Zur Energiewende wurde hauptsächlich gefragt, ob es überhaupt einen Kurs gäbe. Angesprochen wurde kaum die Windenergie, vielmehr ging es um die Biogasanlagen und die explosionsartige Ausbreitung des Maisanbaus. De Jager gab zu, dass zum letzten Punkt die CDU kein Rezept habe. Es widerspräche auch dem Grundverständnis einer christlichen Partei, so viel fruchtbares Land zum Anbau von Nahrung zu verwenden, die anschließend zu Biogas weiterverarbeitet würden. Zu den 320 Biogas-Anlagen im Betrieb kämen in Kurze 80 Anlange, die zur Zeit im Bau seien, und jede Anlage brauche 200 Hektar Ackerland. Er gab aber zu bedenken, dass es bei der Förderung von Biogas eben nicht nur um die Energiewende ginge, sondern auch um die Schaffung einer Einkommensquelle für Bauern jenseits der Nahrungsmittel-Produktion. Dass hier alles aus dem Gleichgewicht geraten sei, sah er aber genauso.

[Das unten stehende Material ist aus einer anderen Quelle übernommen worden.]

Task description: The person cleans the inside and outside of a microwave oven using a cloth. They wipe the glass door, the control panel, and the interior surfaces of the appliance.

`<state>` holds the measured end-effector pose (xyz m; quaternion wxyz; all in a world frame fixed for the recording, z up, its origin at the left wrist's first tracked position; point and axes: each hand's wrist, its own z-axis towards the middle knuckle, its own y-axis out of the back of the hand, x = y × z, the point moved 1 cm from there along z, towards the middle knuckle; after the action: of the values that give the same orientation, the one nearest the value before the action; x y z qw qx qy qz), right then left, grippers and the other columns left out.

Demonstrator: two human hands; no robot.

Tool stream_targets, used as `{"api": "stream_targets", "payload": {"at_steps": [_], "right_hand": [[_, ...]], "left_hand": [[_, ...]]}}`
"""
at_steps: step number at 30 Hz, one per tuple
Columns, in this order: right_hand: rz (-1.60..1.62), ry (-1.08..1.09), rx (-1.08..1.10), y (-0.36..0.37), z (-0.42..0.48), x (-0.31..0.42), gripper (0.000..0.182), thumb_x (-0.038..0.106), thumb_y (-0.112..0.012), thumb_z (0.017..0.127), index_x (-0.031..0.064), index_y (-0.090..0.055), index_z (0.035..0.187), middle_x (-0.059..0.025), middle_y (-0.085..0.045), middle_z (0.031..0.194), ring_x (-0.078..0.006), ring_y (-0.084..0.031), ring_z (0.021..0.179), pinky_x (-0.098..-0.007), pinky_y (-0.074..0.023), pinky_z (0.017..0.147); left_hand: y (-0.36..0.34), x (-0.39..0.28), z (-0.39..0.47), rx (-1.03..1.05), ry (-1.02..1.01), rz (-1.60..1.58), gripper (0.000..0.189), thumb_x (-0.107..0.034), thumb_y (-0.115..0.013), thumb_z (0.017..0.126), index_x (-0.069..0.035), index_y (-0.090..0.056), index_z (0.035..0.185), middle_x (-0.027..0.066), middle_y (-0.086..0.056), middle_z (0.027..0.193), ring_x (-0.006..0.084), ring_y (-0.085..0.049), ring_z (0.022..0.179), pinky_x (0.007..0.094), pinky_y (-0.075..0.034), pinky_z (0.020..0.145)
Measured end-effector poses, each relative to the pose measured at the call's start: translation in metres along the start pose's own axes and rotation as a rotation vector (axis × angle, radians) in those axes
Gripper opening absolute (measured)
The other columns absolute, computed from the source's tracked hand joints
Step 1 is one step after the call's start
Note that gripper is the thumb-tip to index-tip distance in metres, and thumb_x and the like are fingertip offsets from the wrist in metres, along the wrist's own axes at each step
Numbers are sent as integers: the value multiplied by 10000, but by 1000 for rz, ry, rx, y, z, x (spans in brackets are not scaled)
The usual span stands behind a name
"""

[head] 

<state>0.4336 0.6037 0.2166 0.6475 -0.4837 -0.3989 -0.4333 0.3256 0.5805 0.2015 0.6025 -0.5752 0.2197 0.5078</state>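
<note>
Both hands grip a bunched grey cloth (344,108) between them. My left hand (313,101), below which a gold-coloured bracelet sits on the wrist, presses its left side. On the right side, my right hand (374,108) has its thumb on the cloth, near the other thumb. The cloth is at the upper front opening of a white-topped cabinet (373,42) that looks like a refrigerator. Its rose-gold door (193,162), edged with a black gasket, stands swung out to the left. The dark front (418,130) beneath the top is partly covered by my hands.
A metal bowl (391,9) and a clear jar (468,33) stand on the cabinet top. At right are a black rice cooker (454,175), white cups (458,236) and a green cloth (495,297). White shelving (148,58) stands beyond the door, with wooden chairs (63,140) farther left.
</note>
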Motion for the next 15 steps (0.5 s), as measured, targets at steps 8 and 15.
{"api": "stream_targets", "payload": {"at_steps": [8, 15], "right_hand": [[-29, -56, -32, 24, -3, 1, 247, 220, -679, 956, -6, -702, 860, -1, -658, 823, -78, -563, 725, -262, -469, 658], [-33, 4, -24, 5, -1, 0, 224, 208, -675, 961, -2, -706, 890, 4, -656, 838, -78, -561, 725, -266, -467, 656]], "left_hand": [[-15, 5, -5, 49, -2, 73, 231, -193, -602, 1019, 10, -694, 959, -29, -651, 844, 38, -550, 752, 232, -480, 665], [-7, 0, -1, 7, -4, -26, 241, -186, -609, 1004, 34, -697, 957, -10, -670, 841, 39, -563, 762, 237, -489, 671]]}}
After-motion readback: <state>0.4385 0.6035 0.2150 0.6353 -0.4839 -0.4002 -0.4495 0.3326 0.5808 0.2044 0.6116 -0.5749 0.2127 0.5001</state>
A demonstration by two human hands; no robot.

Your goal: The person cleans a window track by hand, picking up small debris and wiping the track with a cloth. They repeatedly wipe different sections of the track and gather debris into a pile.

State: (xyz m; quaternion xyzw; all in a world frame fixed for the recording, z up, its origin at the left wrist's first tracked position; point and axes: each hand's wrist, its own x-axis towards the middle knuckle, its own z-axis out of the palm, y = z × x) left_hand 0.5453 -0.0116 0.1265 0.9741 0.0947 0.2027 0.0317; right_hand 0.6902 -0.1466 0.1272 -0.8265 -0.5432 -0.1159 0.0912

Schließlich wurde mit viel Empörung im Saal die Einführung der Elternbeiträge zur Schülerbeförderung angesprochen: Als die Dorfschulen in den 70er Jahren aufgelöst wurden, wurde allen Schleswig-Holsteinern besprochen, dass aus dem eingesparten Geld zuerst und für immer die (kostenlose) Schülerbeförderung finanziert würde. Heute wird das Geld immer noch eingespart, aber das Versprechen von damals gebrochen. De Jager wusste nur zu sagen, dass es „Versprechen für immer” nicht geben könnte.
Dennoch endete die Regionalkonferenz wie die anderen auch mit Beifall für den Spitzenkandidaten, den der Vorstand bestimmt hatte. Und am 24. September wurde er dann auch zum Landesvorsitzenden gewählt.